**Data:**
---*---

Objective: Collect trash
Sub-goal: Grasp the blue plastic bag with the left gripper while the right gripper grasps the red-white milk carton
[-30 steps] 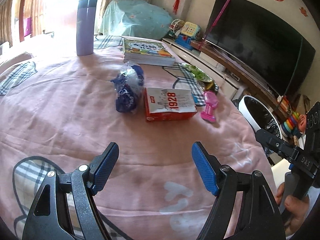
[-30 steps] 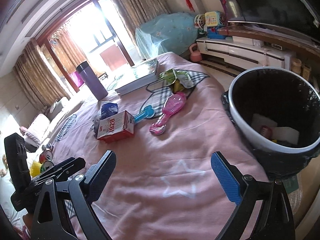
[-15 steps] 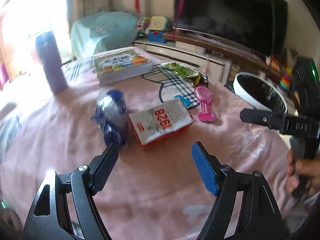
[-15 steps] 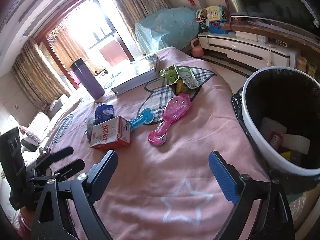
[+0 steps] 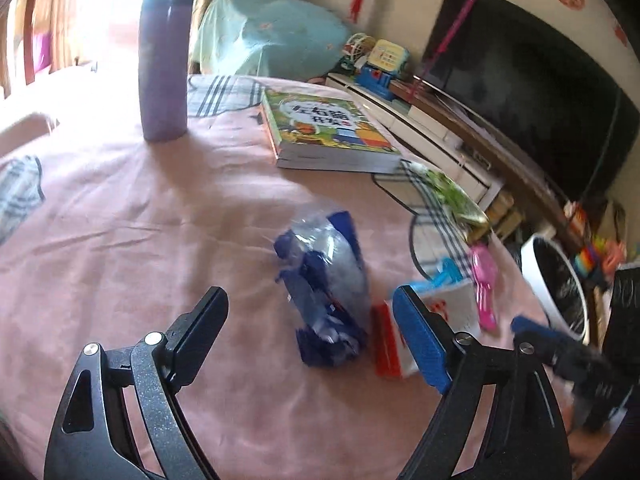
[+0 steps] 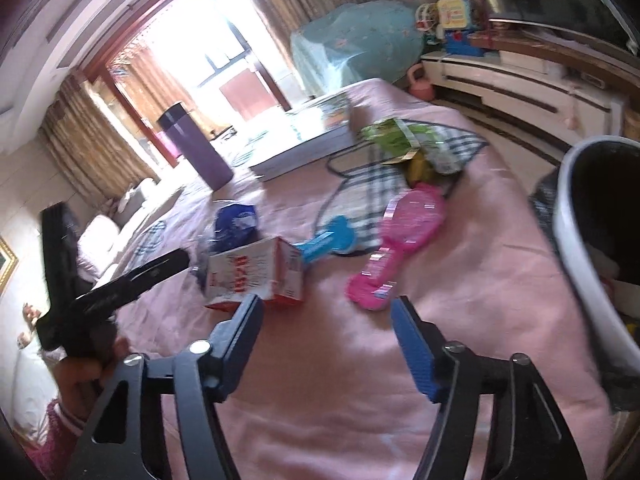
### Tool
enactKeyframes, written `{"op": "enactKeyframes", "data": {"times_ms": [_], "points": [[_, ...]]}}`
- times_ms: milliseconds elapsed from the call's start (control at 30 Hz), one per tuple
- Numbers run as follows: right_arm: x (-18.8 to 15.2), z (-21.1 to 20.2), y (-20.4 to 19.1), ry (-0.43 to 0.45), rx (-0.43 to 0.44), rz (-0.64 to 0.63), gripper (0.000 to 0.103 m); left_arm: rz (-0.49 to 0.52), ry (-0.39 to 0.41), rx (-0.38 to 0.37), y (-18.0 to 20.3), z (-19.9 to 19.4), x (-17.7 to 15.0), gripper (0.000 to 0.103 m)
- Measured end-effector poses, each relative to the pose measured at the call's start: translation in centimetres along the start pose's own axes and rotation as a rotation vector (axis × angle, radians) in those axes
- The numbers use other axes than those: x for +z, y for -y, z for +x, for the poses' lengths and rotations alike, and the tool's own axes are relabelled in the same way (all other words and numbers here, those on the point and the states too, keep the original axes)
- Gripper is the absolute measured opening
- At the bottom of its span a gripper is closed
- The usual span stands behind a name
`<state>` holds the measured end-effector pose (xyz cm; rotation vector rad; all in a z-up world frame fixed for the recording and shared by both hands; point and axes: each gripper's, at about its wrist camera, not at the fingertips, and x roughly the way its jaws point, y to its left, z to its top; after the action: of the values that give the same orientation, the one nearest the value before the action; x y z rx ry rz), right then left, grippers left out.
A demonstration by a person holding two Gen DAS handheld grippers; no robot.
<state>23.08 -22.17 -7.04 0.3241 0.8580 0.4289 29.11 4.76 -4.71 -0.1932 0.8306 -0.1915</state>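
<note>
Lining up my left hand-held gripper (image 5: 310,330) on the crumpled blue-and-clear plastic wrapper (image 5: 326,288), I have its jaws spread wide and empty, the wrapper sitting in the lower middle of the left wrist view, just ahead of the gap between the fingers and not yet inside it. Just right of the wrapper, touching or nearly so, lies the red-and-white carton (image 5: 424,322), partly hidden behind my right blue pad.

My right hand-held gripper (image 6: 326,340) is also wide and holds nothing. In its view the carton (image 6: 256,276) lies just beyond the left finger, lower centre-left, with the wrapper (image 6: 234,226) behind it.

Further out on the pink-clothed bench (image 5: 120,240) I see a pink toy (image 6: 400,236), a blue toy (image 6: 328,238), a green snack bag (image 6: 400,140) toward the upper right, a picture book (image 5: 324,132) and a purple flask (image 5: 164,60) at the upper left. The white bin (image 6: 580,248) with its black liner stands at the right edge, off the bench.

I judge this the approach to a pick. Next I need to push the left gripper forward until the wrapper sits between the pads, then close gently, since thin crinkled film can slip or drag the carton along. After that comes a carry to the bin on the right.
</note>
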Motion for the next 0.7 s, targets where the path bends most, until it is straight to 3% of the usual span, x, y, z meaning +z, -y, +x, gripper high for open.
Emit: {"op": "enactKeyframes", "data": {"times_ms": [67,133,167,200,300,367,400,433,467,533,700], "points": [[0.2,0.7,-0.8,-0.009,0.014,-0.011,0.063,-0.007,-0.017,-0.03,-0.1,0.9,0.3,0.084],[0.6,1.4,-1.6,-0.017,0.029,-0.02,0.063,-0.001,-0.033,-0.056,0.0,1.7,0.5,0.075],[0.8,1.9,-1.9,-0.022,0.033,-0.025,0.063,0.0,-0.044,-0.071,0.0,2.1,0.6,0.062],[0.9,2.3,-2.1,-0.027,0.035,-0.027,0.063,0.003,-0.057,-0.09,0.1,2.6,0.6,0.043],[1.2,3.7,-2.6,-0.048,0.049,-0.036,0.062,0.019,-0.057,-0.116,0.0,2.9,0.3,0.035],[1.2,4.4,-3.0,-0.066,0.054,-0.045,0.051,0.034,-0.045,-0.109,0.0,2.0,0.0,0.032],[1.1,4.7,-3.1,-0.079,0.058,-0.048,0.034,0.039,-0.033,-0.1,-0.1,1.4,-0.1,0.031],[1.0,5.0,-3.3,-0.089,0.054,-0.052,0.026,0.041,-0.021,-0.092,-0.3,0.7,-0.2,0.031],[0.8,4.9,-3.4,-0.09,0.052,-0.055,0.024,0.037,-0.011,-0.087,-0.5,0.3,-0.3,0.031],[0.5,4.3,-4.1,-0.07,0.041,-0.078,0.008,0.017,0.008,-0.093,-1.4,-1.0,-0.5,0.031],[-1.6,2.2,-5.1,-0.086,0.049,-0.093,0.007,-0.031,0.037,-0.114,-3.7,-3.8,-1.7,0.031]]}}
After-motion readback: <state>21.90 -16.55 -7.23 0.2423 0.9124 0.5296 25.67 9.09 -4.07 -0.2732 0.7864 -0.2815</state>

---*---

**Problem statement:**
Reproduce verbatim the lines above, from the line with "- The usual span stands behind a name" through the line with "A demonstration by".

**Completed task:**
- The usual span stands behind a name
`<state>` holds the measured end-effector pose (xyz cm; rotation vector rad; all in a z-up world frame fixed for the recording and shared by both hands; point and axes: each gripper's, at about its wrist camera, not at the fingertips, and x roughly the way its jaws point, y to its left, z to its top; after the action: of the values that give the same orientation, the one nearest the value before the action; x y z rx ry rz), right then left, grippers left out.
A demonstration by a person holding two Gen DAS handheld grippers; no robot.

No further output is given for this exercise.